Please find my enclosed 1040 form for tax year 2021. I’m including this letter in order to explain why payment for my calculated 2021 tax of $1970.00 is not also enclosed. 

Since 2000, I have refused payment of my taxes because US law does not provide a means for me to ensure that my tax contribution will not enrich our nation’s military-industrial complex, prison-industrial complex, immoral immigration system, or our government’s treacherous compact with oil corporations, which continue to wage an unfettered—and ultimately suicidal—assault on the natural world.

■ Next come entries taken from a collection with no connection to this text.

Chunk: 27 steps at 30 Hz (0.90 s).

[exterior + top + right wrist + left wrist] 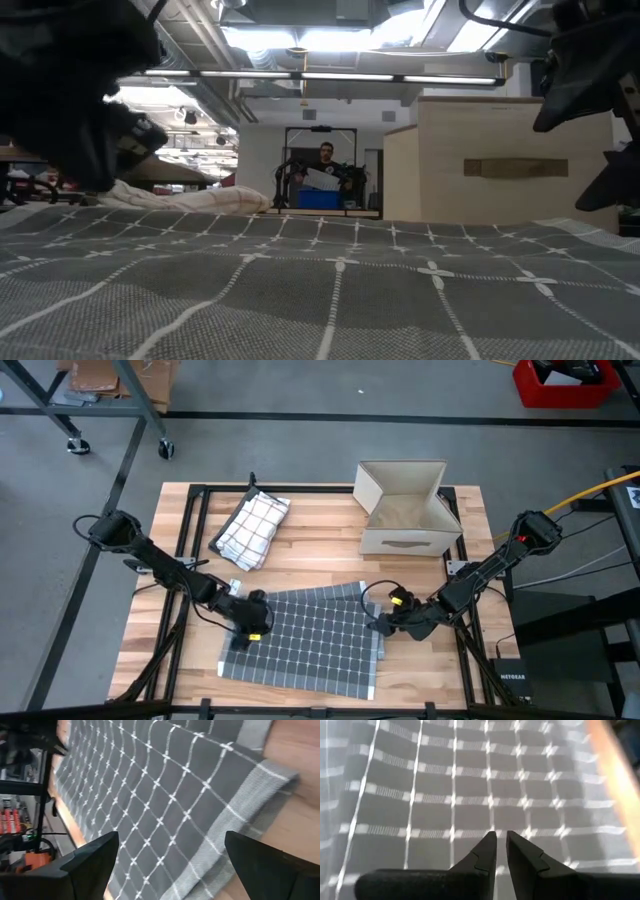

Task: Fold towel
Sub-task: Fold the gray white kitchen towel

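A grey towel (pixel 305 642) with a white grid lies spread flat on the near middle of the wooden table (pixel 320 555). My left gripper (pixel 501 840) hovers over the towel's left part (pixel 250 628), pointing slantwise down. Its fingers are shut, with only a thin slit between them and nothing in it. My right gripper (pixel 170 870) stands wide open over the towel's right edge (pixel 385 622). One towel corner (pixel 280 777) and bare wood show beyond its fingers. In the low view both grippers (pixel 70 90) (pixel 590 100) hang above the cloth.
A folded white checked towel (pixel 252 528) lies at the far left of the table. An open cardboard box (pixel 405 510) stands at the far right. A black frame (pixel 190 520) runs along the table's edges. A person (pixel 325 160) sits far off in the room.
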Each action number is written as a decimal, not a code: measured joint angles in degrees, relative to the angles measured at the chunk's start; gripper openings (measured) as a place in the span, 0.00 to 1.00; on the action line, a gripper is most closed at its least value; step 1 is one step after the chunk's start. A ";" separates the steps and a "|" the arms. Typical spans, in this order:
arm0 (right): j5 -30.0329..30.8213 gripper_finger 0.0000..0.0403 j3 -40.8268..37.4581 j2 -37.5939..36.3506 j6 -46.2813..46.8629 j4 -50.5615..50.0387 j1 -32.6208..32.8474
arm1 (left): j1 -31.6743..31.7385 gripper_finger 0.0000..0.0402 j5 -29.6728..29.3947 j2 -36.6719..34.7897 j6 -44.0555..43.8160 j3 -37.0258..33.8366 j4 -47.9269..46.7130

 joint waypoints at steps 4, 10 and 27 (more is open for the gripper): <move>-0.03 0.91 0.00 0.01 0.09 -2.02 0.00 | 0.00 0.09 0.02 0.00 -2.02 0.00 5.11; -0.11 0.91 0.00 0.00 4.01 -6.62 0.00 | 0.00 0.09 0.01 0.00 -6.58 0.00 7.74; -0.07 0.65 0.00 10.55 7.12 5.66 0.00 | 0.00 0.09 0.01 0.00 -6.75 0.00 7.74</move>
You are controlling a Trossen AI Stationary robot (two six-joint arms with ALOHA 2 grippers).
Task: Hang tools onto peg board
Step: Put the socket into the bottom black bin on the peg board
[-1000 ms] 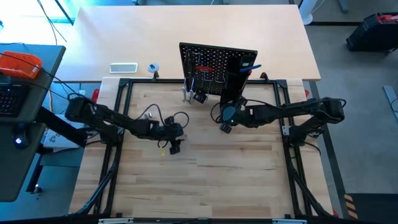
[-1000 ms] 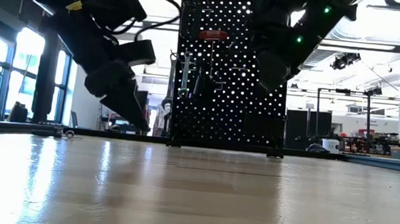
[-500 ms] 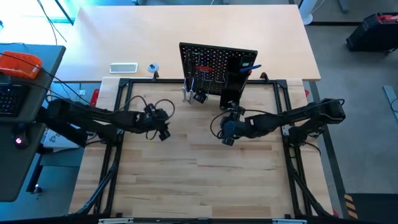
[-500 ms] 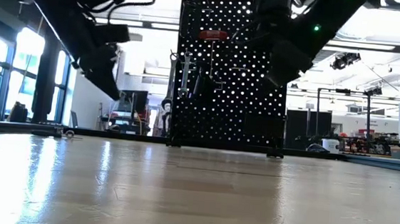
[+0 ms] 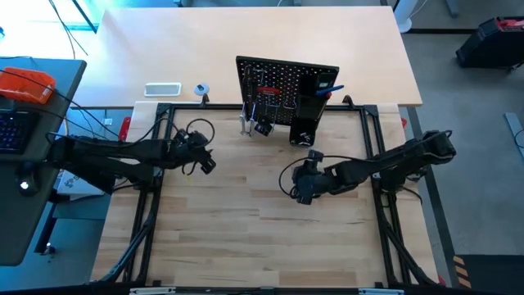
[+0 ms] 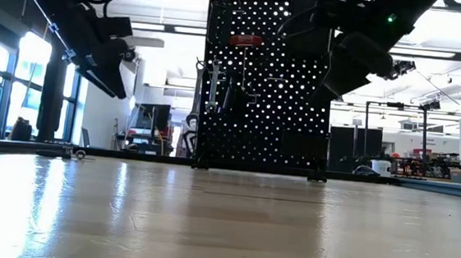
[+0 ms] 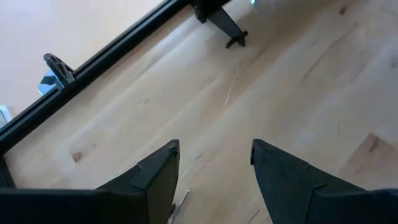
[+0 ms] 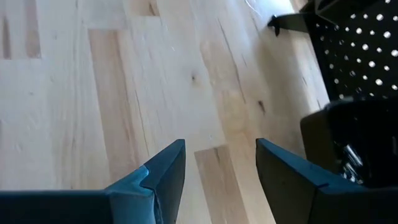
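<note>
The peg board [image 5: 286, 92] stands upright at the far middle of the table. Tools hang on its front: a red-handled screwdriver [image 6: 246, 40], a silver wrench [image 6: 212, 85], a blue-handled tool [image 5: 329, 88] by the tall black box holder [image 5: 306, 115]. My left gripper [image 5: 205, 163] hovers open over bare wood, left of the board, nothing between its fingers [image 7: 155, 171]. My right gripper [image 5: 304, 193] hovers open on the near side of the board, also holding nothing. The right wrist view catches the board [image 8: 364, 46] and its holder [image 8: 357, 140].
A black metal frame [image 5: 155, 147] runs around the wooden table top. One foot of the board [image 7: 227, 31] rests on the wood. On the surface beyond the frame lie a white flat device [image 5: 162, 88] and a small round item [image 5: 201, 88]. An orange object [image 5: 26, 85] sits on the desk to the left.
My left gripper has risen and drawn back toward the table's left and far edge, rolling as it went. My right gripper has swung away from the peg board toward the near edge. Both have stayed open and hold nothing.
</note>
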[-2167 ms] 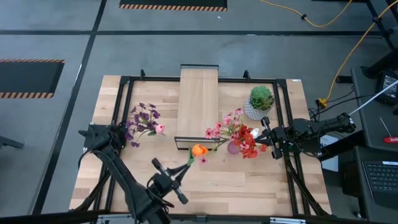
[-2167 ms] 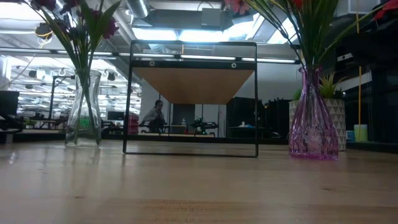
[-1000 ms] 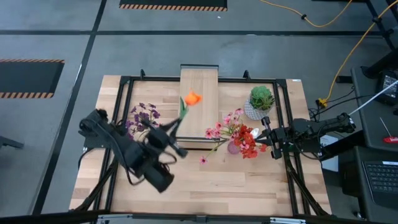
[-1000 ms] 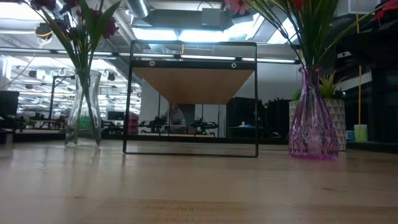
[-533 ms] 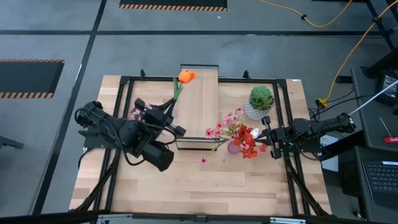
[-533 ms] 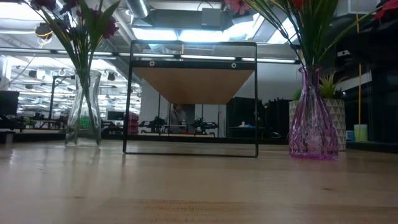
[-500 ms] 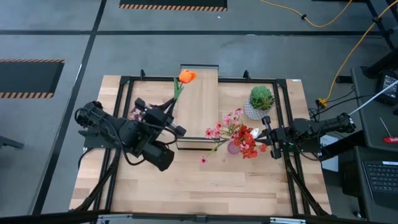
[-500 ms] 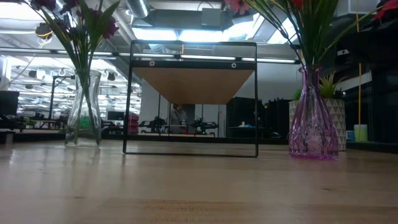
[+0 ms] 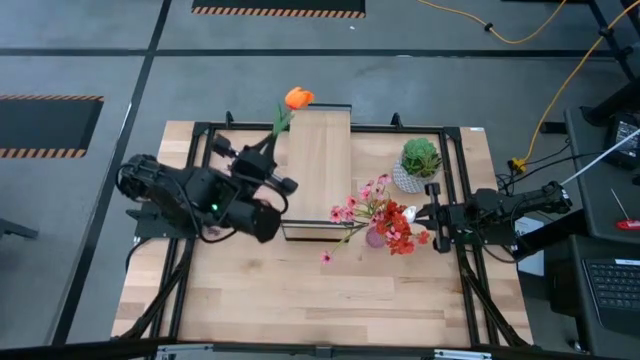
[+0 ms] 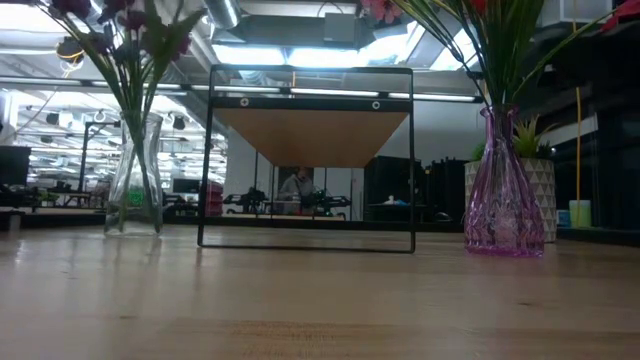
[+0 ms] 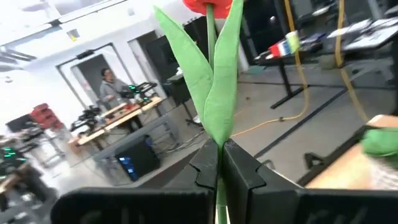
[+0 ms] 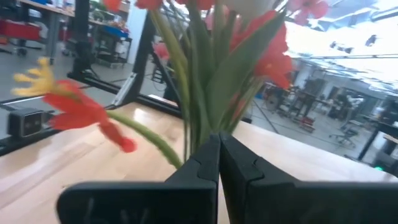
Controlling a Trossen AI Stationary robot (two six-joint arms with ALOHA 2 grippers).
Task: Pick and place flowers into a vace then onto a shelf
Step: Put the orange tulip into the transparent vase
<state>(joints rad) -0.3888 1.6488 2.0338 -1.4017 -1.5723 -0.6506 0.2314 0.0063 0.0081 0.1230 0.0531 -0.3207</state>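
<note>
Now that your left gripper point(image 9: 268, 152), clenched on the green-stemmed orange tulip point(image 9: 297, 98), has swung it from the near table up left of the light-wood shelf point(image 9: 318, 165), steer toward the clear glass vase point(image 10: 134, 175).

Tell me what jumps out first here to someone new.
The orange tulip, held up by the left gripper over the far-left edge of the shelf, fingers shut on its green stem. Next, the purple vase packed with red and pink flowers right of the shelf, with the right gripper beside it.
</note>
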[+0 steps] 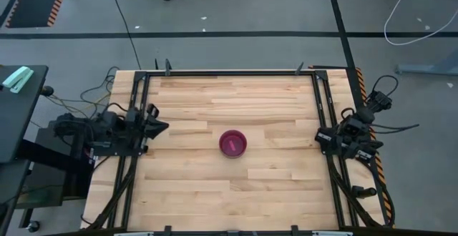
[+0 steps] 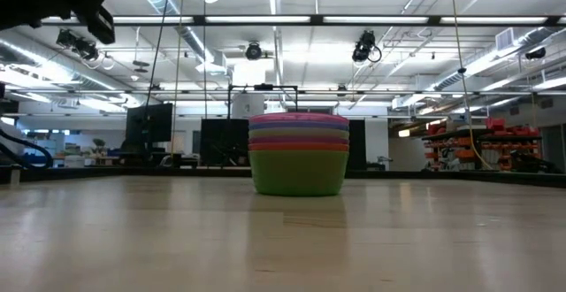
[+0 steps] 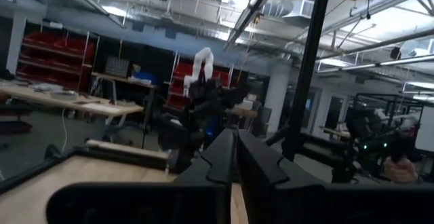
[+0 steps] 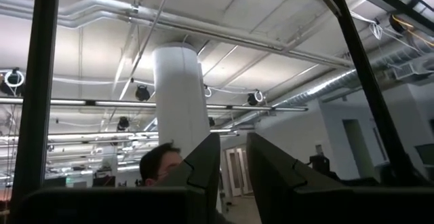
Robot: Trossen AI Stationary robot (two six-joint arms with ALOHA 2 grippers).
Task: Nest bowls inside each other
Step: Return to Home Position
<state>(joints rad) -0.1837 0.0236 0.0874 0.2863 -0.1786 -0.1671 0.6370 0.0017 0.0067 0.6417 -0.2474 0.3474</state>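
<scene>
The bowls sit nested in one stack (image 1: 233, 143) near the middle of the table. In the low view the stack (image 2: 298, 155) rests on the wood by the base of the green bowl (image 2: 298, 175), with several coloured rims above it. The magenta-pink bowl (image 1: 233, 142) is on top. My left gripper (image 1: 163, 127) waits at the table's left edge, apart from the stack; its fingers (image 3: 235, 149) are shut on nothing. My right gripper (image 1: 320, 137) waits at the right edge, its fingers (image 4: 234, 149) a narrow gap apart.
Black frame rails (image 1: 229, 72) run along the table's edges. Bare wood (image 1: 272, 193) lies all around the stack. A person's head (image 4: 159, 163) shows in the room beyond the table in the right wrist view.
</scene>
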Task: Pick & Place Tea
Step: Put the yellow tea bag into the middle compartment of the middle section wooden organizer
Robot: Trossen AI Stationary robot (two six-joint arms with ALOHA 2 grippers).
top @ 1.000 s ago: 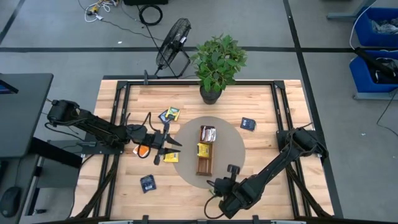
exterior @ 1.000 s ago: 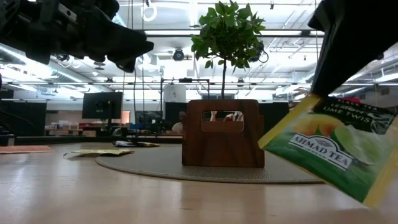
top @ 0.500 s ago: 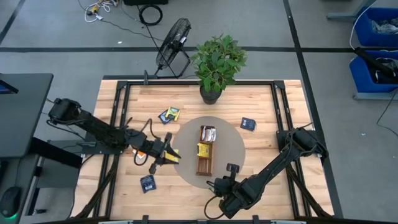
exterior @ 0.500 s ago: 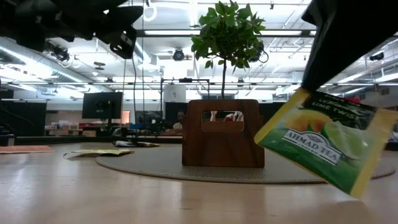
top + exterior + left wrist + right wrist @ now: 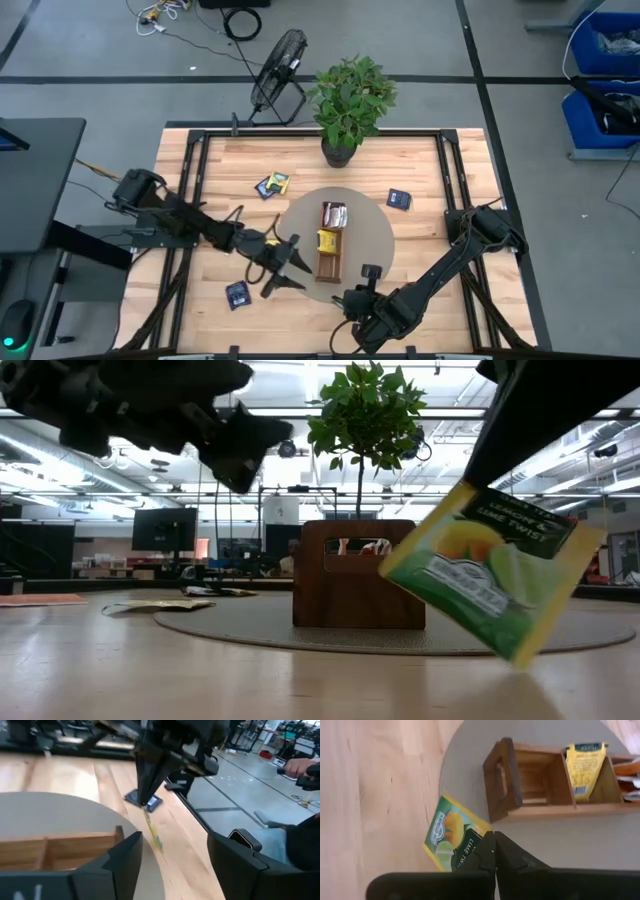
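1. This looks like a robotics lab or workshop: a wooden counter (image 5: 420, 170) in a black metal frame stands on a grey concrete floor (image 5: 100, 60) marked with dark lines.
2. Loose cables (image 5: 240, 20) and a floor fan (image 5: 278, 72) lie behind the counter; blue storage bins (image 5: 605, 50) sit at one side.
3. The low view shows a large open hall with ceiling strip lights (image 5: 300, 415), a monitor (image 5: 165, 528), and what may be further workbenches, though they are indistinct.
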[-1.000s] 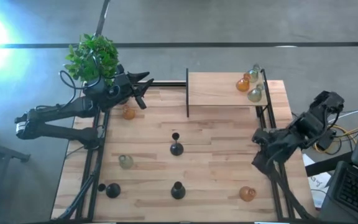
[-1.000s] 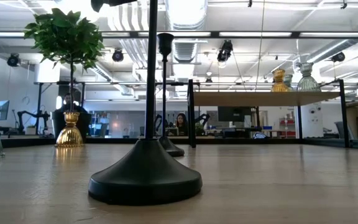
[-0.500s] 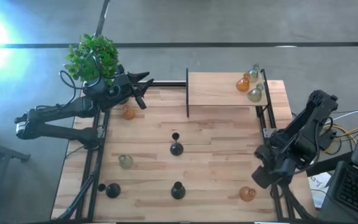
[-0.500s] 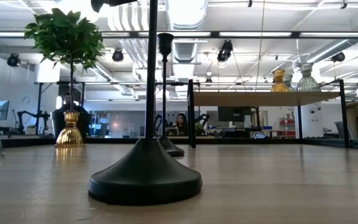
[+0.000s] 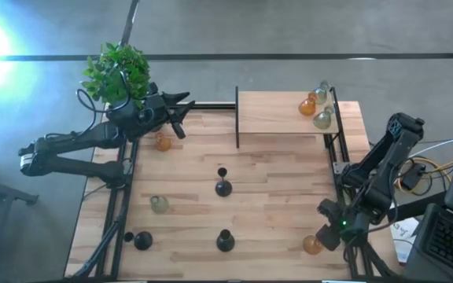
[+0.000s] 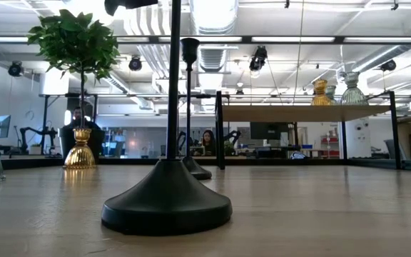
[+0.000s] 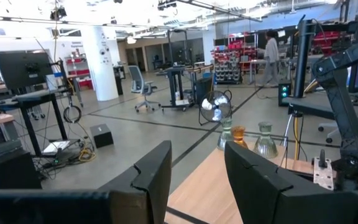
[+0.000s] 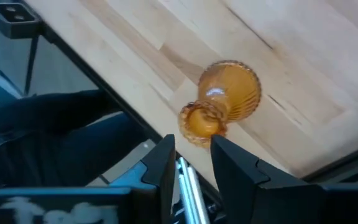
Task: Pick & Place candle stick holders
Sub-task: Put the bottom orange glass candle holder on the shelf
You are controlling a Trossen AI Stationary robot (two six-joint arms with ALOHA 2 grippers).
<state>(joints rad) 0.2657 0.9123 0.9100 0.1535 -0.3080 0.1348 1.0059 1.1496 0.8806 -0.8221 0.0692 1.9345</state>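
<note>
An amber candle holder [image 5: 312,244] stands at the lower right of the high view, near the table's [image 5: 274,181] right edge. The right gripper [image 5: 326,228] hangs just above and beside it, not touching it. In the right wrist view the same amber holder [image 8: 224,102] sits just beyond the two dark fingers [image 8: 160,165], whose jaws stand slightly apart with nothing between them.

Three more holders, one amber [image 5: 308,106] and two pale glass ones [image 5: 322,119], cluster at the upper right of the high view on a raised shelf [image 5: 274,114]. Another amber holder [image 5: 163,142] stands at the upper left of the table, and a pale glass one [image 5: 159,204] at the lower left. A black holder [image 5: 223,186] stands near the middle, a second black one [image 5: 225,240] low in the centre, and a third [image 5: 141,240] at the lower left.

The left gripper [image 5: 178,110] waits at the upper left of the high view, next to a green plant [image 5: 118,72], its jaws apart and empty in the left wrist view.
</note>
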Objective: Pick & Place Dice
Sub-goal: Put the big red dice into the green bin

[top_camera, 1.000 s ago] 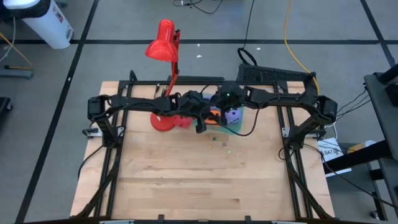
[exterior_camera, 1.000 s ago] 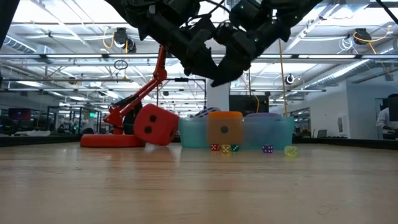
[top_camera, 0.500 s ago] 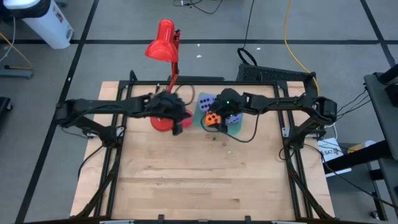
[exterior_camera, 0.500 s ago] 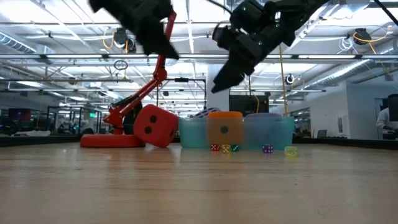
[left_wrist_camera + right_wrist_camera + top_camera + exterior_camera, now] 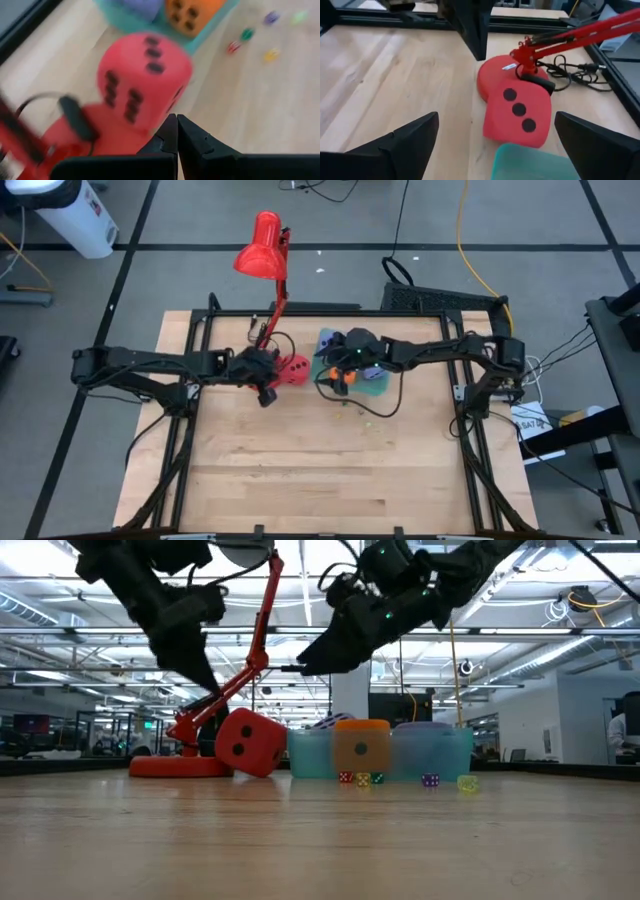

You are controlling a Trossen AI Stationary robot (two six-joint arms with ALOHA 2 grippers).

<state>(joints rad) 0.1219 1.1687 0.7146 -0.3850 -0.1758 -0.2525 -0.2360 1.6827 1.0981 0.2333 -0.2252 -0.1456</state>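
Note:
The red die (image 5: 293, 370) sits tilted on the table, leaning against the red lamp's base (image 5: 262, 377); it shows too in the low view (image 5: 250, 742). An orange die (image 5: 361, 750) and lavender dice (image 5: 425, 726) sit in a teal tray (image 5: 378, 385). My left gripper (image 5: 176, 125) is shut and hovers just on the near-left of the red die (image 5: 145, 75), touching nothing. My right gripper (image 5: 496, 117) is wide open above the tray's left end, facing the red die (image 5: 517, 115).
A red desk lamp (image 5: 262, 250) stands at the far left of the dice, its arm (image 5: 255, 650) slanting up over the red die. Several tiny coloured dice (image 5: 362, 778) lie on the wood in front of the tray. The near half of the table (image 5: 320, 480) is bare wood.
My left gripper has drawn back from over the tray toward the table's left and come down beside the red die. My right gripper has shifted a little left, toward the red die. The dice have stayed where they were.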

Because the tax system provides no legal way for me to avoid supporting these things, I find no conscientious choice but to withhold payment entirely as an act of civil disobedience.

Conscientious objection to the payment of taxes and the redistribution of such funds to humane alternatives represents a longstanding nonviolence tradition. Tax resisters choose different methods. For example, some—like myself—file tax forms while withholding payment, some don’t file at all, and some live below the taxable income level. Some are content with resisting quietly as a personal practice, while others resist in a public way to raise awareness about our government’s misuse of tax income and to outwardly demonstrate the moral power of civil disobedience. 

I am not opposed to taxation in principle. I know that tax dollars fund many things that are life-serving. In order to contribute to the general welfare of our society and the world, I have offered the full amount of my calculated taxes since 2000 to support humane efforts to build a more just society and world community. In recent years the majority of the taxes I’ve redirected have been offered as long overdue reparations to Black and Indigenous-led groups working for their own liberation. If and when our nation transforms its spending priorities to genuinely reflect a commitment to healing, justice, and ecological responsibility, I will be happy to pay taxes to the IRS.

I send this letter with all due respect for the individuals who work at the IRS. My objections to the role your agency plays do not obstruct my care for you as human beings. In fact, my tax resistance is as much on your behalf as it is on my own.